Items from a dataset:
>>>>

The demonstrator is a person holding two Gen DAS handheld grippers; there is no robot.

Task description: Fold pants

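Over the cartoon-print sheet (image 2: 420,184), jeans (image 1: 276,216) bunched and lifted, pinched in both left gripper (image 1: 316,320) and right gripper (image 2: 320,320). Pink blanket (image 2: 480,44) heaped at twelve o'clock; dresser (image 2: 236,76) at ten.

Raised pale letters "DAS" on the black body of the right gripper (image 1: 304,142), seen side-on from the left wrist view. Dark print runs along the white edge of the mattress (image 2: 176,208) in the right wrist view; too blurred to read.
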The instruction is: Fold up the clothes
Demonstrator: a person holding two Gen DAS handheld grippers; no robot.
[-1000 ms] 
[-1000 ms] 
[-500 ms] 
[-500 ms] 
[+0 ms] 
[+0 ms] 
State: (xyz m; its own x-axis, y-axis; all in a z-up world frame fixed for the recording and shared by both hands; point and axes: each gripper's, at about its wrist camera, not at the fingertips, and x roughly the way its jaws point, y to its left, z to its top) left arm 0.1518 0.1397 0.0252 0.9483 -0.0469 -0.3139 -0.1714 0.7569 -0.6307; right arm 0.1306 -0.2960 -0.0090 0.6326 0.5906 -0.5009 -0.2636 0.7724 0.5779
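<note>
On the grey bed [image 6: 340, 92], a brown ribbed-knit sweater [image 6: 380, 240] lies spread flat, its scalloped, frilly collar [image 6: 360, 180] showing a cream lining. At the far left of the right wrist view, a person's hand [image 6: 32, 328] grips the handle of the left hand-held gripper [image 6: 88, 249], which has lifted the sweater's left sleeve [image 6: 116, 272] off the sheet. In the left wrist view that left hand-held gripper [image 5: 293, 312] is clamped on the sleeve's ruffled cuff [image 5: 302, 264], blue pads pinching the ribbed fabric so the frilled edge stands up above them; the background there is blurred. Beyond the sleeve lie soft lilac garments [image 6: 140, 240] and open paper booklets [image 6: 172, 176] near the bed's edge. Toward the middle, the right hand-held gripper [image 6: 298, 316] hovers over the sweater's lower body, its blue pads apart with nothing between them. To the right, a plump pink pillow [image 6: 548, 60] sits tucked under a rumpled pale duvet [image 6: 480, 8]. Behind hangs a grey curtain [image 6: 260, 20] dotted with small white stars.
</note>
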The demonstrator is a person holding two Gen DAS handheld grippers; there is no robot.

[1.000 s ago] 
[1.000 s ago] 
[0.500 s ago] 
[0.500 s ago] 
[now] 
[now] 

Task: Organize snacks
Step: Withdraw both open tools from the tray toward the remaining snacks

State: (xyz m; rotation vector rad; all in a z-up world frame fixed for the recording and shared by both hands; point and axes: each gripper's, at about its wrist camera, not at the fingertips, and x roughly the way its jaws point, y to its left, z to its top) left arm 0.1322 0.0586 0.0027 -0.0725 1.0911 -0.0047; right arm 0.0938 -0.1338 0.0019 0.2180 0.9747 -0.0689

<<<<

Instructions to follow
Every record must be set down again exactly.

Solved problem
The demonstrator is a person holding two Gen DAS handheld grippers; there is no robot.

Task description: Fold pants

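Over the cartoon-print sheet (image 2: 420,184), jeans (image 1: 276,216) bunched and lifted, pinched in both left gripper (image 1: 316,320) and right gripper (image 2: 320,320). Pink blanket (image 2: 480,44) heaped at twelve o'clock; dresser (image 2: 236,76) at ten.

Raised pale letters "DAS" on the black body of the right gripper (image 1: 304,142), seen side-on from the left wrist view. Dark print runs along the white edge of the mattress (image 2: 176,208) in the right wrist view; too blurred to read.
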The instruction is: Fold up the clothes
Demonstrator: a person holding two Gen DAS handheld grippers; no robot.
[-1000 ms] 
[-1000 ms] 
[-500 ms] 
[-500 ms] 
[+0 ms] 
[+0 ms] 
State: (xyz m; its own x-axis, y-axis; all in a z-up world frame fixed for the recording and shared by both hands; point and axes: each gripper's, at about its wrist camera, not at the fingertips, and x roughly the way its jaws point, y to its left, z to its top) left arm 0.1518 0.1397 0.0252 0.9483 -0.0469 -0.3139 -0.1714 0.7569 -0.6307; right arm 0.1306 -0.2960 -0.0090 0.6326 0.5906 -0.5009 -0.2636 0.7724 0.5779
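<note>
On the grey bed [image 6: 340, 92], a brown ribbed-knit sweater [image 6: 380, 240] lies spread flat, its scalloped, frilly collar [image 6: 360, 180] showing a cream lining. At the far left of the right wrist view, a person's hand [image 6: 32, 328] grips the handle of the left hand-held gripper [image 6: 88, 249], which has lifted the sweater's left sleeve [image 6: 116, 272] off the sheet. In the left wrist view that left hand-held gripper [image 5: 293, 312] is clamped on the sleeve's ruffled cuff [image 5: 302, 264], blue pads pinching the ribbed fabric so the frilled edge stands up above them; the background there is blurred. Beyond the sleeve lie soft lilac garments [image 6: 140, 240] and open paper booklets [image 6: 172, 176] near the bed's edge. Toward the middle, the right hand-held gripper [image 6: 298, 316] hovers over the sweater's lower body, its blue pads apart with nothing between them. To the right, a plump pink pillow [image 6: 548, 60] sits tucked under a rumpled pale duvet [image 6: 480, 8]. Behind hangs a grey curtain [image 6: 260, 20] dotted with small white stars.
</note>
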The demonstrator is a person holding two Gen DAS handheld grippers; there is no robot.

[1.000 s ago] 
[1.000 s ago] 
[0.500 s ago] 
[0.500 s ago] 
[now] 
[now] 

Task: Organize snacks
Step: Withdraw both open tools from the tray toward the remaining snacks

State: (xyz m; rotation vector rad; all in a z-up world frame fixed for the recording and shared by both hands; point and axes: each gripper's, at about its wrist camera, not at the fingertips, and x roughly the way its jaws point, y to its left, z to its top) left arm 0.1322 0.0586 0.0027 -0.0725 1.0911 -0.0047; right arm 0.0938 -0.1338 0.0019 0.2180 0.9747 -0.0689

No more work is required for the exercise.